#### What you are asked to do:
Using the listing below, copy every line that mentions "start".

⟨

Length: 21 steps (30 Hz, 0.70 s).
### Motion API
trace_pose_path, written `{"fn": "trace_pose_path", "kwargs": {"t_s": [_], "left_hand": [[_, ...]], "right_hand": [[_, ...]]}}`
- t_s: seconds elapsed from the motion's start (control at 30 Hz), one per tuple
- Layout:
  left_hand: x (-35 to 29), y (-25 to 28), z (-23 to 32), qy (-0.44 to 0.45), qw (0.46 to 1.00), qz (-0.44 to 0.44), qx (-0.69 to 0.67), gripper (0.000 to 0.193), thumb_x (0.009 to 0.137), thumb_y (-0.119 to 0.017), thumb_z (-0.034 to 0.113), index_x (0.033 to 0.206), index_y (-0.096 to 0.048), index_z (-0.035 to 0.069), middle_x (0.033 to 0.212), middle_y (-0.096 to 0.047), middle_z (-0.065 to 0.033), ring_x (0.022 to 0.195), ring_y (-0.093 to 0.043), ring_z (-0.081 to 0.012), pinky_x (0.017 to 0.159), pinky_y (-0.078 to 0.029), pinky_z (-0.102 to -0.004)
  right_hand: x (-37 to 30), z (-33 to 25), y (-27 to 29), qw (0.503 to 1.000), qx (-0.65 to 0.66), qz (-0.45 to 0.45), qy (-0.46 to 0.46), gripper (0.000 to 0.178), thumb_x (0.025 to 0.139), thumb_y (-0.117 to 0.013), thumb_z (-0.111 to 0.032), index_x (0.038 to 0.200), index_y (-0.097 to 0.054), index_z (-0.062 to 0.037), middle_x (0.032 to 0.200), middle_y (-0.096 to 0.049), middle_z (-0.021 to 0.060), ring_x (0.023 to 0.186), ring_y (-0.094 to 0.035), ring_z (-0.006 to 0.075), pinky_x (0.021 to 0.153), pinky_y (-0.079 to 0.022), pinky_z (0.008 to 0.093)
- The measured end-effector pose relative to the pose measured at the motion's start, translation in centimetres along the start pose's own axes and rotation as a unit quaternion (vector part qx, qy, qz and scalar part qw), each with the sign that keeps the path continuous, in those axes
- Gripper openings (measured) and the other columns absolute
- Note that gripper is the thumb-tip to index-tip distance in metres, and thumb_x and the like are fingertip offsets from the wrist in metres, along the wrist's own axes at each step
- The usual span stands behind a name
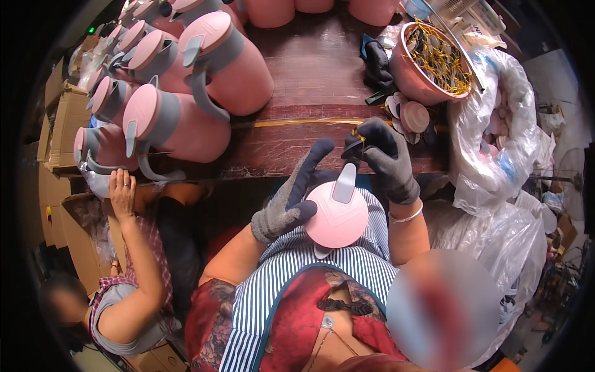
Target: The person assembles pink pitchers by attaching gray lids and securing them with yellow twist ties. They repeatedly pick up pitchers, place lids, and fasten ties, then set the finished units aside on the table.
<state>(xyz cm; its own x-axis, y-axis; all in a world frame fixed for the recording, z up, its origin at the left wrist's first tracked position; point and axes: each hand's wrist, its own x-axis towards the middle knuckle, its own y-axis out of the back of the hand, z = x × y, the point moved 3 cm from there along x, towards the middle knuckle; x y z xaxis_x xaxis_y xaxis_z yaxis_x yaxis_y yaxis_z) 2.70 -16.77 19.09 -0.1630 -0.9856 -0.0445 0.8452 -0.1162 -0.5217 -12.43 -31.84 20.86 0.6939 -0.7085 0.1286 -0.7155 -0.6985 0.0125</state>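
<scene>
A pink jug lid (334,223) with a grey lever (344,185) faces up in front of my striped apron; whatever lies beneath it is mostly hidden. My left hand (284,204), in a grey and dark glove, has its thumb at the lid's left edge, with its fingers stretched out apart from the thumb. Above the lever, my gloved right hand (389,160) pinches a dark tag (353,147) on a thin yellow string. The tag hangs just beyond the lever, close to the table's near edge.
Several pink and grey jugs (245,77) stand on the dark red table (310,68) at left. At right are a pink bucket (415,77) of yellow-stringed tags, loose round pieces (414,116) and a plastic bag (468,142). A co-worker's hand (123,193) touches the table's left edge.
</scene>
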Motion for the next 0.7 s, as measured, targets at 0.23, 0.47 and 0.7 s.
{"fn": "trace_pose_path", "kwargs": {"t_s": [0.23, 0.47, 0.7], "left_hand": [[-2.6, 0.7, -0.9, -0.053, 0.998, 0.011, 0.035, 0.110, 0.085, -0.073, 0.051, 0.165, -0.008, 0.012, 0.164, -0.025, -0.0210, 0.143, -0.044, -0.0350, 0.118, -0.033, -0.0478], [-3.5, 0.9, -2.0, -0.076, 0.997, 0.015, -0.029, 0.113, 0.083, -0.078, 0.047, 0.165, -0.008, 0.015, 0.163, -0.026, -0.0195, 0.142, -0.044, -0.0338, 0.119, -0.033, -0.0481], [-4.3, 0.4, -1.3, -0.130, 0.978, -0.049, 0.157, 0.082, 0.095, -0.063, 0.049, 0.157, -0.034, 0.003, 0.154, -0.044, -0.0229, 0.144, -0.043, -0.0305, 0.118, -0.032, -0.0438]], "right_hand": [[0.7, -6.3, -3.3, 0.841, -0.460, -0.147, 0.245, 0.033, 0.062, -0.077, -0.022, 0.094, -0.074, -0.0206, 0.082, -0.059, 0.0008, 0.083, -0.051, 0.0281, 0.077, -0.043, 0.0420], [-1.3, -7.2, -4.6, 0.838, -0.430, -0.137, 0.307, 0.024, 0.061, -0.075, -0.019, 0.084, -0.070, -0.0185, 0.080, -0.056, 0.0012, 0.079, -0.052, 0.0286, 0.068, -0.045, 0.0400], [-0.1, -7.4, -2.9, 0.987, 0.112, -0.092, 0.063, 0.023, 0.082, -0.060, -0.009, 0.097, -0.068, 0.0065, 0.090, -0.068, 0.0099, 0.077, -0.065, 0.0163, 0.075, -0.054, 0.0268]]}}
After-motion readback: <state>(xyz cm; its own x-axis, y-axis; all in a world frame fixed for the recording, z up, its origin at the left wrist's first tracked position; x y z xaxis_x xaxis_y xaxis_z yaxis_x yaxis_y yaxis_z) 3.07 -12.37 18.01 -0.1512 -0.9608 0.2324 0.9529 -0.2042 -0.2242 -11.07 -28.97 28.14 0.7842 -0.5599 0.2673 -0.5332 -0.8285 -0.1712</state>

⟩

#### Completed task:
- t_s: seconds elapsed from the motion's start (control at 30 Hz), one per tuple
- The measured end-effector pose relative to the pose measured at the motion's start, translation in centimetres along the start pose's own axes and rotation as a unit quaternion (vector part qx, qy, qz and scalar part qw), each with the sign that keeps the path continuous, in those axes

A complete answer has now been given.